Task instructions: For the records that follow, please set down exactly the lines between the one holding "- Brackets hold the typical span" and the one holding "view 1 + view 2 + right", inclusive, and only those.
Material to process below:
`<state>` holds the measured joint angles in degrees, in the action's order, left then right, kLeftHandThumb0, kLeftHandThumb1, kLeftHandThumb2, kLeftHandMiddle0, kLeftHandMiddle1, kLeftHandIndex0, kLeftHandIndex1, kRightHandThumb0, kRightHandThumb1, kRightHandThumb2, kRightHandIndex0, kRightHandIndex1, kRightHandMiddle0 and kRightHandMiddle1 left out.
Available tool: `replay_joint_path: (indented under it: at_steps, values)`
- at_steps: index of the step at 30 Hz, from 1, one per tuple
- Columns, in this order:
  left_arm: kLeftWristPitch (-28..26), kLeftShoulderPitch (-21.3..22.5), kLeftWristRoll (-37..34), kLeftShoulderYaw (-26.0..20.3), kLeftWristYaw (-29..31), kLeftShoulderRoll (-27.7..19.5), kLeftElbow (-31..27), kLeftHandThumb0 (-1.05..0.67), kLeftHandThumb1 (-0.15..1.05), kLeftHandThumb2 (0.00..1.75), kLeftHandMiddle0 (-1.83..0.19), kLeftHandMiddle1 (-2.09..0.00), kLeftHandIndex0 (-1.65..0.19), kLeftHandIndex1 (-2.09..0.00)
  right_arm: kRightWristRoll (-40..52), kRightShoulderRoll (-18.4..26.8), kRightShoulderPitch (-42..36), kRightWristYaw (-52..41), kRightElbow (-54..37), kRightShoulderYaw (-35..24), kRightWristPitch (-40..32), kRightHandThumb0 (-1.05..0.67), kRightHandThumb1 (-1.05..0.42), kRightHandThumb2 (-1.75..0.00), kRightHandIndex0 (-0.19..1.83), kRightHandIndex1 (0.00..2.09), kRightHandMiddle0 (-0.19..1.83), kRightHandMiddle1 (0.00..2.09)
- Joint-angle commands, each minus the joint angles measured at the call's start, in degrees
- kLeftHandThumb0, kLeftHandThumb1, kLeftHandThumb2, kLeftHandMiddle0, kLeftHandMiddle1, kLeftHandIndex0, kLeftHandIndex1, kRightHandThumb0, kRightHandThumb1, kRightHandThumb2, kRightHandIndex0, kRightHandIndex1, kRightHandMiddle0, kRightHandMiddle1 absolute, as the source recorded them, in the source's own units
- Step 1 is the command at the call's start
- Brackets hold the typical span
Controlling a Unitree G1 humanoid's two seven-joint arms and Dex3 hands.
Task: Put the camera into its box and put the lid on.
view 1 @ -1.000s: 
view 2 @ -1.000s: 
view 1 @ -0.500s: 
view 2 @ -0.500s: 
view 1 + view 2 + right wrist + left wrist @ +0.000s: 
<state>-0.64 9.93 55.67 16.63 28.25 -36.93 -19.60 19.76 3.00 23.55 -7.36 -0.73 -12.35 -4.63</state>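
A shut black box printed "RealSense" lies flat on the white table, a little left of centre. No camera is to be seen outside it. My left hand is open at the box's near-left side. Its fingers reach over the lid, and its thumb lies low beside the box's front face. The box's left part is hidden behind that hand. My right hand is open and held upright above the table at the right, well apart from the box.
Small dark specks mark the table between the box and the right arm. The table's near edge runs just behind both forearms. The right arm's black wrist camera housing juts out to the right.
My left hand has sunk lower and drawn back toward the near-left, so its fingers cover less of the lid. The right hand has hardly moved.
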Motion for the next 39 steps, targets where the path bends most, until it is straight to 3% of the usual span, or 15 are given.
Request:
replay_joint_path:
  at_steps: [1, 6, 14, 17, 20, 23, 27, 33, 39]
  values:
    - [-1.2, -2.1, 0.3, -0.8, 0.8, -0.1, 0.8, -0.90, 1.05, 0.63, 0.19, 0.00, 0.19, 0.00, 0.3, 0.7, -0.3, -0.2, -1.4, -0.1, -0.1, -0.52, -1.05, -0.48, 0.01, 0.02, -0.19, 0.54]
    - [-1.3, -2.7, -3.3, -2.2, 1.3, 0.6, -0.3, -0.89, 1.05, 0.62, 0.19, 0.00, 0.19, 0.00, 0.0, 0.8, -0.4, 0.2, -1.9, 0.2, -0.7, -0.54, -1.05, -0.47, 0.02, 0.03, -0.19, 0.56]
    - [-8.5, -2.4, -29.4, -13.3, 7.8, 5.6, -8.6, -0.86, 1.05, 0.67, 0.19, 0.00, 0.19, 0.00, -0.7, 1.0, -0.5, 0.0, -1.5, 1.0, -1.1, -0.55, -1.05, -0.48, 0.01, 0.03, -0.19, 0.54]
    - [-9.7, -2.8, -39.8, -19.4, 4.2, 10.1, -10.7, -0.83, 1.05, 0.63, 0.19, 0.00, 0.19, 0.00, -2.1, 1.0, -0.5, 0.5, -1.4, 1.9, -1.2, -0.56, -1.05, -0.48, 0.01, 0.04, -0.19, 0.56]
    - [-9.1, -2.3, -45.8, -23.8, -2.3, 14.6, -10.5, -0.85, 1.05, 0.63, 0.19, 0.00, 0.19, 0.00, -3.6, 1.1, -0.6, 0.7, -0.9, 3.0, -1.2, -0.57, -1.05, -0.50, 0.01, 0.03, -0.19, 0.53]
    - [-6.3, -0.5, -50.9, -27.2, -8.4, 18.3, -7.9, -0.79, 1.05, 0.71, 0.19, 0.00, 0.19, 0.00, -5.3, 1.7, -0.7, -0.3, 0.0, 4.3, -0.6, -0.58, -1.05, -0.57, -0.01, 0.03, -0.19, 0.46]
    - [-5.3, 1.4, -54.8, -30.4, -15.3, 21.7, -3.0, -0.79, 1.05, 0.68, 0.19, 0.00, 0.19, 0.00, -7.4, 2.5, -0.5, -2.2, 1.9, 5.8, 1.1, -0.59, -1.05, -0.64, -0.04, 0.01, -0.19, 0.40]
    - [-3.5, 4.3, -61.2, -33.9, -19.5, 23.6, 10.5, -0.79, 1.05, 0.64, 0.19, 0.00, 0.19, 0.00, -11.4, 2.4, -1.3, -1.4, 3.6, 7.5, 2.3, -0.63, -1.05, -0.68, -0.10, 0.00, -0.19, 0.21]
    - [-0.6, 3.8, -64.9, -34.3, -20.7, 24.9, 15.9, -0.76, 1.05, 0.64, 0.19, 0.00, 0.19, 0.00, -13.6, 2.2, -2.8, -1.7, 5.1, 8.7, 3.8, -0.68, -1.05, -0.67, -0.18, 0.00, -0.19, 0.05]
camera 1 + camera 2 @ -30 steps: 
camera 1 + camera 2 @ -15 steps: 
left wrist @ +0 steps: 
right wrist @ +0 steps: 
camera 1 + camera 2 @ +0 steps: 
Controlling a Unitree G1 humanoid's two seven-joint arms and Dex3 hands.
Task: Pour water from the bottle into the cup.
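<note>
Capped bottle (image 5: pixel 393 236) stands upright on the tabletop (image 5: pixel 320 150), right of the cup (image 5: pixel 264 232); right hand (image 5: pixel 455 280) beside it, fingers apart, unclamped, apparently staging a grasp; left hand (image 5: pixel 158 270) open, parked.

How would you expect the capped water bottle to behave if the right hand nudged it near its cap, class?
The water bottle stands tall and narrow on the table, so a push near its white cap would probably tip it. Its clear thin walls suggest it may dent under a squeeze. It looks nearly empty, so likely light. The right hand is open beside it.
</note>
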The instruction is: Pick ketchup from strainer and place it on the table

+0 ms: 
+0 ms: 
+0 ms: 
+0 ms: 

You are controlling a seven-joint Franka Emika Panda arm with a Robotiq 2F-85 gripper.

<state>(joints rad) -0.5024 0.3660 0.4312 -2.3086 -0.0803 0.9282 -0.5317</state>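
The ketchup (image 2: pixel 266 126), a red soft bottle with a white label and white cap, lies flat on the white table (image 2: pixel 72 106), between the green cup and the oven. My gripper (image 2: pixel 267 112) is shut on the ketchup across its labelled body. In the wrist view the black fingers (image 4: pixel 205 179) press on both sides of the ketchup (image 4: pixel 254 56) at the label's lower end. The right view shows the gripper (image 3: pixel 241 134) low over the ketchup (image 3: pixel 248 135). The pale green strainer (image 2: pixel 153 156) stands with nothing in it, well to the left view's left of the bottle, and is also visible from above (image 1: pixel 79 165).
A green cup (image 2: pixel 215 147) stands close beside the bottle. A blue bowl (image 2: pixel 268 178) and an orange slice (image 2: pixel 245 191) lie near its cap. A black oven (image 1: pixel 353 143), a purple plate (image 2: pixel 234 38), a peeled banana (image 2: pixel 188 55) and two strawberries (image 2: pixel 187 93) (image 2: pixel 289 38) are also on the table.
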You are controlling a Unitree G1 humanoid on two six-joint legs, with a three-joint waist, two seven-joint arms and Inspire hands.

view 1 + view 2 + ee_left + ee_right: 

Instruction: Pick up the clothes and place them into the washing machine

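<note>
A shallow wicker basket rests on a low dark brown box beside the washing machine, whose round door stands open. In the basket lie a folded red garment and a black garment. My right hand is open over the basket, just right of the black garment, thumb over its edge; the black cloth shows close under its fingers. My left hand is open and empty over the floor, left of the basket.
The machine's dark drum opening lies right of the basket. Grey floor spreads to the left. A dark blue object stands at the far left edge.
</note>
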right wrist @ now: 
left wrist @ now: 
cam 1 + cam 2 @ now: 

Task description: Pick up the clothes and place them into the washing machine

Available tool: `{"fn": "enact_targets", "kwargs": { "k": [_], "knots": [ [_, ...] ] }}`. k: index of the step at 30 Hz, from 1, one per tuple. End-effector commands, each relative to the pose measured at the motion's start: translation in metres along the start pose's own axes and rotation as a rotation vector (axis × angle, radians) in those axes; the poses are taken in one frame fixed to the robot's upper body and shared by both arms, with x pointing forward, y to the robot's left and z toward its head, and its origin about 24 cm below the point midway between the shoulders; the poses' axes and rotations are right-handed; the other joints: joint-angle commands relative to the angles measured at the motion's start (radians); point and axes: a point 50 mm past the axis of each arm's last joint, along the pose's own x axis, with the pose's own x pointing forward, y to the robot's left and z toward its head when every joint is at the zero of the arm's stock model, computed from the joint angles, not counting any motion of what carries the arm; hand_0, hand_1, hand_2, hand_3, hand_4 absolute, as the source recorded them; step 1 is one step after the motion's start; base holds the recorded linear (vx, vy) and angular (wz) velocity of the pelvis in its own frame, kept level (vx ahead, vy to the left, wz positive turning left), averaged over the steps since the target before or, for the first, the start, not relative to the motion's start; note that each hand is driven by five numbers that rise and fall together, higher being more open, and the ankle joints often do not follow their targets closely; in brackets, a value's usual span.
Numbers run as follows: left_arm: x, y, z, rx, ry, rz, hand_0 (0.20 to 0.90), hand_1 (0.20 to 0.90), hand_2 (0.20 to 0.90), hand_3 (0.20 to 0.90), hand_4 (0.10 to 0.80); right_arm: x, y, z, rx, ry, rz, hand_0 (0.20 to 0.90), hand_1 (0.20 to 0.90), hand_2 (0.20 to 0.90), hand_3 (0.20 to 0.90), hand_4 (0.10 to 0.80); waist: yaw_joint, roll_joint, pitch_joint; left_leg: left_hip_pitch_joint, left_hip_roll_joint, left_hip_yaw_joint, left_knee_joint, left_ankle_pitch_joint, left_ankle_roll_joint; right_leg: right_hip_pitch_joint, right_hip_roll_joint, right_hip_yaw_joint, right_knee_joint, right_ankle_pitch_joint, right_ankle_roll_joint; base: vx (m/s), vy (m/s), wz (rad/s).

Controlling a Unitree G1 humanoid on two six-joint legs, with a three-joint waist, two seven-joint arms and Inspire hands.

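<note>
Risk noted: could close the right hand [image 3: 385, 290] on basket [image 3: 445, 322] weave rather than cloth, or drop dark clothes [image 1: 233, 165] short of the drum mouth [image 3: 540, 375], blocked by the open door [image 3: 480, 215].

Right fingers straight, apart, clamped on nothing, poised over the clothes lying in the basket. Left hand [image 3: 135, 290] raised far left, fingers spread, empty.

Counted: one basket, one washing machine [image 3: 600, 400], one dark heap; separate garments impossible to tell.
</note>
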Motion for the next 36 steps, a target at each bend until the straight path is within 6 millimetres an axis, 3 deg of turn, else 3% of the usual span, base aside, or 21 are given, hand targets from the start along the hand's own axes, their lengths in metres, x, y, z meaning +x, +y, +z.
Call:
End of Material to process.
Solution to this task:
- Brackets hold the typical span
Controlling a Unitree G1 humanoid's two seven-joint arms and Dex3 hands.
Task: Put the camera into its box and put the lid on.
view 1 @ -1.000s: 
view 2 @ -1.000s: 
view 1 @ -0.500s: 
view 2 @ -0.500s: 
view 1 + view 2 + right wrist + left wrist @ +0.000s: 

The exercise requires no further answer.